Hi,
I have development cluster installed with Hive 0.12 running on top of
Hadoop 2.2.0. I have set the following properties values in the .hiverc
file and when running queries in the hive command line:
set hive.exec.mode.local.auto=true;
set hive.auto.convert.join=true;
set hive.mapjoin.smalltable.filesize=25000000;
>From what I see Hive is not taking into account the value for the
smalltable.filesize property.

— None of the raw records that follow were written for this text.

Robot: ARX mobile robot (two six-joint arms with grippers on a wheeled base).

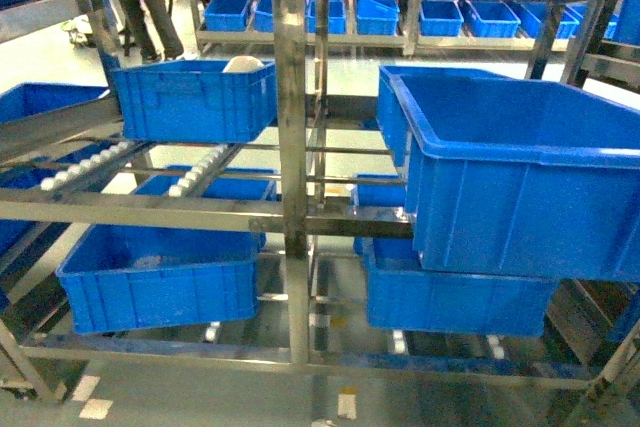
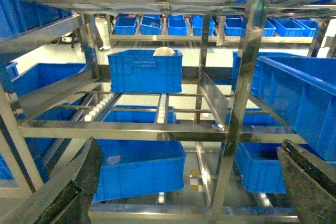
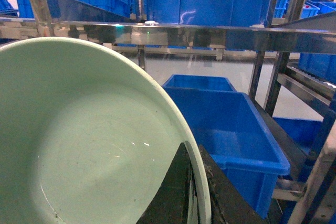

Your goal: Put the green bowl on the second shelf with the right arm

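Observation:
The green bowl fills the left of the right wrist view, pale mint and smooth, with its hollow facing the camera. My right gripper is shut on its rim, one black finger inside the wall and one outside. The second shelf is the steel tier with white roller rails in the middle of the rack, seen also in the left wrist view. My left gripper is open, its black fingers wide apart at the lower corners with nothing between them. Neither gripper shows in the head view.
A blue crate with a pale round thing in it sits at the back of the roller tier. A large blue crate stands at the right, others on the tier below. A steel upright divides the rack. Below the bowl lies a blue crate.

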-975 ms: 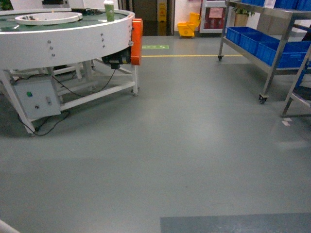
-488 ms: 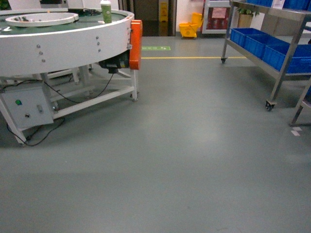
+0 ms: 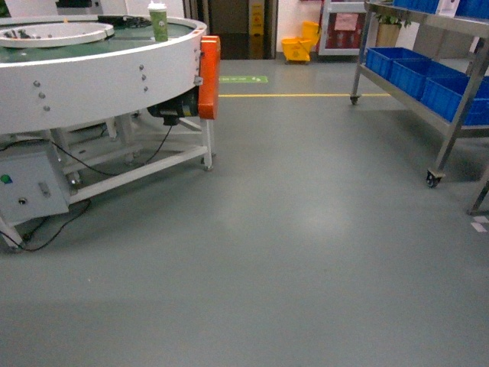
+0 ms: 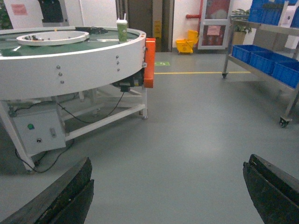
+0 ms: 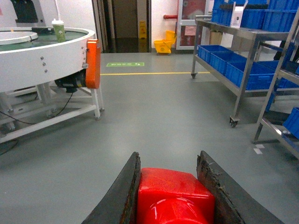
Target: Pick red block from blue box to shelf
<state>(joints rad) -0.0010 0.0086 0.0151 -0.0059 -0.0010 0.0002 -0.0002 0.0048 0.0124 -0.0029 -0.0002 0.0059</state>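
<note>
My right gripper (image 5: 174, 186) is clamped on the red block (image 5: 175, 193), both fingers (image 5: 124, 196) pressed against its sides. My left gripper (image 4: 168, 191) is spread wide, holding nothing. Grey floor (image 3: 290, 229) all around. Round white conveyor table (image 3: 99, 76) at left with a green cup (image 3: 159, 21) on it. Steel shelf (image 3: 458, 92) at right carries dark blue crates (image 3: 412, 69). Yellow mop bucket (image 3: 296, 46) far back.
</note>
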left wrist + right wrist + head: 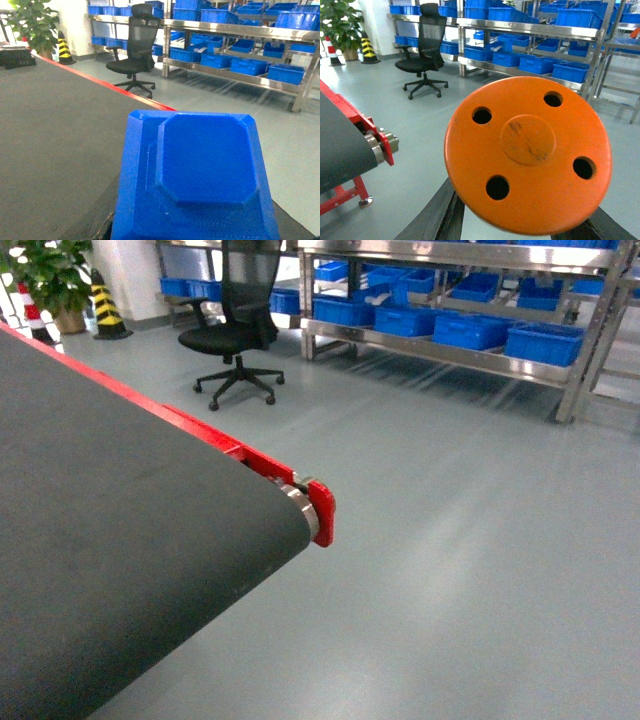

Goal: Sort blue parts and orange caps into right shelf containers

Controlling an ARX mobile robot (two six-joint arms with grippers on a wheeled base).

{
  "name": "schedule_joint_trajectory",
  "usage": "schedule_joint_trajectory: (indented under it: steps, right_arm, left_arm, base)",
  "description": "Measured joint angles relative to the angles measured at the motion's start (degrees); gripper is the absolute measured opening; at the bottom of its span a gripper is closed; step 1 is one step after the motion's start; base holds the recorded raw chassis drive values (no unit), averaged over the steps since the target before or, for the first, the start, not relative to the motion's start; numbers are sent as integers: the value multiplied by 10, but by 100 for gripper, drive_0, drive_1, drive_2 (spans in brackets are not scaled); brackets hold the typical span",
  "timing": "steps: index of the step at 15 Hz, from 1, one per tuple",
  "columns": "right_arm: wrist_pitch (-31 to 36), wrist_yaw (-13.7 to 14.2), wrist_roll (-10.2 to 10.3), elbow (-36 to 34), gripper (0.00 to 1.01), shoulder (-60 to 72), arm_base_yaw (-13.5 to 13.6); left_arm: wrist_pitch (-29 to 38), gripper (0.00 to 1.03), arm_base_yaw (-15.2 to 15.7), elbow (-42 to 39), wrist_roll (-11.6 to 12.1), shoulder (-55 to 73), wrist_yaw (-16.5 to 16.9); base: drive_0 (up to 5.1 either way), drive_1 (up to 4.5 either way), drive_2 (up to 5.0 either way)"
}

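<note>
Orange cap [527, 155] held close before right wrist camera: flat round disc, four holes, raised scuffed hub. Judged light, rigid plastic, smooth-faced; best gripped across rim. Right fingers [440, 215] seen only as dark edges under disc, evidently clamped on it. Blue part [195, 177], chamfered square block with raised octagonal face, stiff and light, carried by left gripper; fingers hidden beneath. Blue crates [470, 330] on steel shelf [450, 352] well apart, across floor.

Floor [450, 540]: bare grey stretch between belt and shelf; open passage
Belt [120, 570]: fills the left; red end cap [322, 512] juts out
Chair [238, 325]: stands before the shelf's left part
Shelf [450, 310]: far side (blue crates [543, 342] fill the tiers)
</note>
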Motion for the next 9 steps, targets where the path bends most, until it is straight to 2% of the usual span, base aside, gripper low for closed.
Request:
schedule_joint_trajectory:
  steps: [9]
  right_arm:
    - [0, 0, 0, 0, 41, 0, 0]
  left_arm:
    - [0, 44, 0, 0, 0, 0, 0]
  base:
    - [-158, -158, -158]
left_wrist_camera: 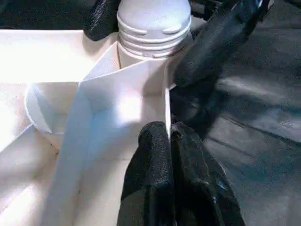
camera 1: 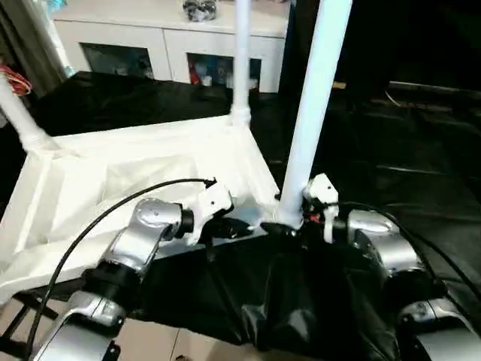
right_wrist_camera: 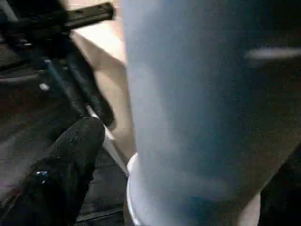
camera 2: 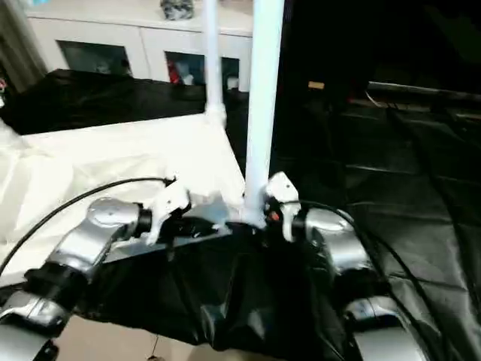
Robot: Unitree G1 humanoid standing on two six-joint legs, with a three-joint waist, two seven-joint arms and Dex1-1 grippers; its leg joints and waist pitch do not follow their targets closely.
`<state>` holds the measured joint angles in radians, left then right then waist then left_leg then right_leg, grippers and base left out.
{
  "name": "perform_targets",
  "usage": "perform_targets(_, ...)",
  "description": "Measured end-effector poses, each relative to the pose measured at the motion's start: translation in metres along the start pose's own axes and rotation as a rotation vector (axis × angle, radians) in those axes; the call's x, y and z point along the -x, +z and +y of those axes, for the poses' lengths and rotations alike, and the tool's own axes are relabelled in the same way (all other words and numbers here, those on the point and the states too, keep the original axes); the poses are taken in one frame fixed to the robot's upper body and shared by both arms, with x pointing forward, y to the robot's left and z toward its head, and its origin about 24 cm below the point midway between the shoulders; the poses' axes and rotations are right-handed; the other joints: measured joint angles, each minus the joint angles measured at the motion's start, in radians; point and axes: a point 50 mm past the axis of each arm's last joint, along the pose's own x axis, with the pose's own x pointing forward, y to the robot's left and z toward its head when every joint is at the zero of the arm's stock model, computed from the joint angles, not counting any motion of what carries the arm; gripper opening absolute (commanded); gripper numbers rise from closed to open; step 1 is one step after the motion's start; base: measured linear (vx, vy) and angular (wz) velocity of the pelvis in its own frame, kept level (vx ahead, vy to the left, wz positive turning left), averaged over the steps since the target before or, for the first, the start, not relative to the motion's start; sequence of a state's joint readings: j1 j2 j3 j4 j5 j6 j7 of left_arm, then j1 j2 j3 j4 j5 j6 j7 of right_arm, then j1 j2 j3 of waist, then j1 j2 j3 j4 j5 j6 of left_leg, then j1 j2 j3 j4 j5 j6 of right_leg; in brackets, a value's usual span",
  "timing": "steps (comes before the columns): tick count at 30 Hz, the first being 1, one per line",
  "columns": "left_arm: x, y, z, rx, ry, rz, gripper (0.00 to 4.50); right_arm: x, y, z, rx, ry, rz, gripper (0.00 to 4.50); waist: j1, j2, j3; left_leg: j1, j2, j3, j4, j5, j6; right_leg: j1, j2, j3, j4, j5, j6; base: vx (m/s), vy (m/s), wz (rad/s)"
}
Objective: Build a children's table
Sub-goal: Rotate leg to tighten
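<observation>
The white tabletop [camera 1: 135, 188] lies upside down on a surface draped in black sheeting [camera 1: 391, 173], ribbed underside facing up. Three white legs stand in its corner sockets: one at the near right corner [camera 1: 312, 113], one at the far right corner [camera 1: 241, 60], and one at the far left corner [camera 1: 21, 120].

The left gripper [left_wrist_camera: 170, 160] has its jaws pressed together, pinching the thin near rim of the tabletop just beside the near right socket. The right gripper [camera 1: 297, 222] sits at the base of the near right leg with its jaws spread wide, one finger on either side of the tube; I can't tell whether they touch it.

Behind the sheeting stands a white cabinet [camera 1: 173, 37] with glass doors.
</observation>
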<state>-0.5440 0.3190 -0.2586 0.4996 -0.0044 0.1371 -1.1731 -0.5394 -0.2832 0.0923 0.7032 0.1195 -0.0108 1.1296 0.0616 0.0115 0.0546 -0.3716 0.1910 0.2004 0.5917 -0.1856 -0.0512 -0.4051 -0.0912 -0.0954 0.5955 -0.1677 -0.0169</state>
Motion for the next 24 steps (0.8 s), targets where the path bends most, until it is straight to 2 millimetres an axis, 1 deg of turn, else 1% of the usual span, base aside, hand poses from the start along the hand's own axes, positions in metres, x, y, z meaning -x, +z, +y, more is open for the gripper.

Even though I set the property value to very
small numbers like 3 Hive still converts the join to a local map join and
the query fails due to memory exhaustion with the following error:
2013-11-24 09:45:15,098 ERROR mr.MapredLocalTask
(MapredLocalTask.java:executeFromChildJVM(323)) - Hive Runtime Error: Map
local work exhausted memory
org.apache.hadoop.hive.ql.exec.mapjoin.MapJoinMemoryExhaustionException:
2013-11-24 09:45:14 Processing rows: 1000000 Hashtable size:
999999 Memory usage: 1031866880 percentage: 0.968
at
org.apache.hadoop.hive.ql.exec.mapjoin.MapJoinMemoryExhaustionHandler.checkMemoryStatus(MapJoinMemoryExhaustionHandler.java:91)
at
org.apache.hadoop.hive.ql.exec.HashTableSinkOperator.processOp(HashTableSinkOperator.java:249)
at
org.apache.hadoop.hive.ql.exec.Operator.process(Operator.java:504)
at
org.apache.hadoop.hive.ql.exec.Operator.forward(Operator.java:842)
at
org.apache.hadoop.hive.ql.exec.FilterOperator.processOp(FilterOperator.java:136)
at
org.apache.hadoop.hive.ql.exec.Operator.process(Operator.java:504)
at
org.apache.hadoop.hive.ql.exec.Operator.forward(Operator.java:842)
...
Any ideas about what might cause this error or how to fix this?